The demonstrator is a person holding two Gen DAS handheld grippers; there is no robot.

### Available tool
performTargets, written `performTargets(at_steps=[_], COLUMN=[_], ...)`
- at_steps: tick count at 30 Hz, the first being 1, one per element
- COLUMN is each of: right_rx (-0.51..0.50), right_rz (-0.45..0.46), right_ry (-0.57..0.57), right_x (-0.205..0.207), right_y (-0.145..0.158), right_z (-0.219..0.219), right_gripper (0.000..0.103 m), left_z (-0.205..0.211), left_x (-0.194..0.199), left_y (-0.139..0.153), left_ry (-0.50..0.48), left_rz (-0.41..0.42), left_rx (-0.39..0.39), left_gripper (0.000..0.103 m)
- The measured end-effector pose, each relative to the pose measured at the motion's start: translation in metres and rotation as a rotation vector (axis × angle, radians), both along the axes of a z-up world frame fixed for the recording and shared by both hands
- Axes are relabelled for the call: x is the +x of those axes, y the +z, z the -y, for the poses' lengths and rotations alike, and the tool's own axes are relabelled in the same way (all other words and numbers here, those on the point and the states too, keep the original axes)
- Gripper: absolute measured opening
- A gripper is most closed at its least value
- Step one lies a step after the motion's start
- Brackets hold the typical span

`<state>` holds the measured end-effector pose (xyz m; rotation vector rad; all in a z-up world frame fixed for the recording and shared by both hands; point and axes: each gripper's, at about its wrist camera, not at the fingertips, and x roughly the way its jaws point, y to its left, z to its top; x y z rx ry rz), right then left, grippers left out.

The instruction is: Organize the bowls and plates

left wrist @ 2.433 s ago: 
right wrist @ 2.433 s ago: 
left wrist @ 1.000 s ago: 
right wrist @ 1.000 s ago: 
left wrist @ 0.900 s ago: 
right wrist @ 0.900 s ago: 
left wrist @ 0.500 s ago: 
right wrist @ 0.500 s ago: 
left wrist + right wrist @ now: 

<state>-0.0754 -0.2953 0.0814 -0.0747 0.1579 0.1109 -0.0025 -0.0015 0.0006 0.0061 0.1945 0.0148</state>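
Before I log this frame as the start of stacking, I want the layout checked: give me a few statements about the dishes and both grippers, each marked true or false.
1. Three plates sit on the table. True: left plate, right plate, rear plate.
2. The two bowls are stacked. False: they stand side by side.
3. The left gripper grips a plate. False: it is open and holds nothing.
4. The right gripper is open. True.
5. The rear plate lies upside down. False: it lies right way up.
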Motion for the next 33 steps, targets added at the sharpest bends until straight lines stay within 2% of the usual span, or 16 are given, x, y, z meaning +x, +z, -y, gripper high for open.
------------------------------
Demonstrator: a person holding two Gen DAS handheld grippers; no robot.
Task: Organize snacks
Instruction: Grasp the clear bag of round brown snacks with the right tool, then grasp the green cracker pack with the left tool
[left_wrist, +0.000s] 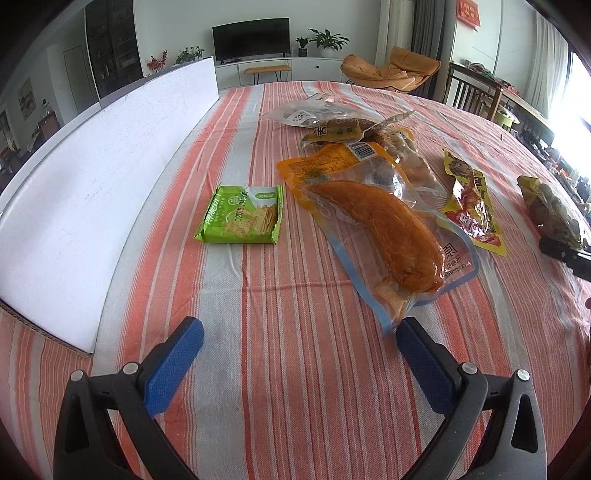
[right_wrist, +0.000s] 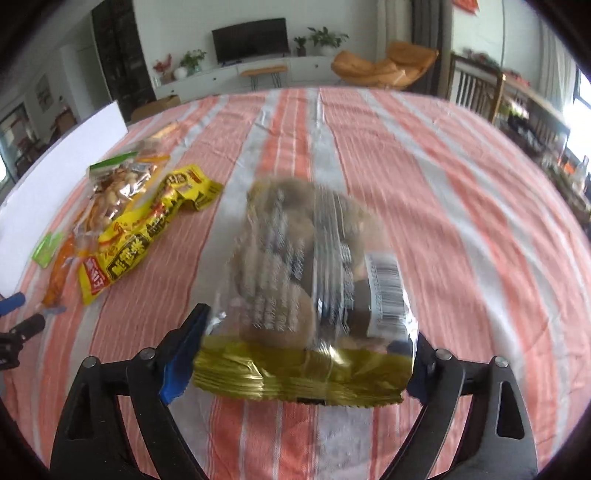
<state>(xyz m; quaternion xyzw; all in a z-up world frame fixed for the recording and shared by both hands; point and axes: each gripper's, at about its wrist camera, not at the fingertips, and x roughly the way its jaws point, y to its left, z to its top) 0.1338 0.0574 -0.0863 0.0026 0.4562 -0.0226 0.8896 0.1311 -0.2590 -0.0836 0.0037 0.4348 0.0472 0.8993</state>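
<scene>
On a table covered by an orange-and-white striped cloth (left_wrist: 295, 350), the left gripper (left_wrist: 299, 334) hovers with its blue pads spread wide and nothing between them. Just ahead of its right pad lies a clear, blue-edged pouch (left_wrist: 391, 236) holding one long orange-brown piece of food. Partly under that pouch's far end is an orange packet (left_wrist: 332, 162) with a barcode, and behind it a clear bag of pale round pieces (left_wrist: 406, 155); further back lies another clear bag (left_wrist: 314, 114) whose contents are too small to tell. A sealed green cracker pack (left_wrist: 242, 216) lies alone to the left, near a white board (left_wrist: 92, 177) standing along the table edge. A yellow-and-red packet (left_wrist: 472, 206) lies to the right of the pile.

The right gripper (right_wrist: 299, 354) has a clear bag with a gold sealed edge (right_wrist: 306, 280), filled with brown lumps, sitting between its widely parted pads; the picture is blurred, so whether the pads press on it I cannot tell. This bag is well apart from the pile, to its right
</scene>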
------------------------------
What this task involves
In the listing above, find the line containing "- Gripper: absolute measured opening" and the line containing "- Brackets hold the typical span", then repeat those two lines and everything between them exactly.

Response for this exercise
- Gripper: absolute measured opening
- A gripper is most closed at its least value
- Step one lies a step after the motion's start
- Brackets hold the typical span

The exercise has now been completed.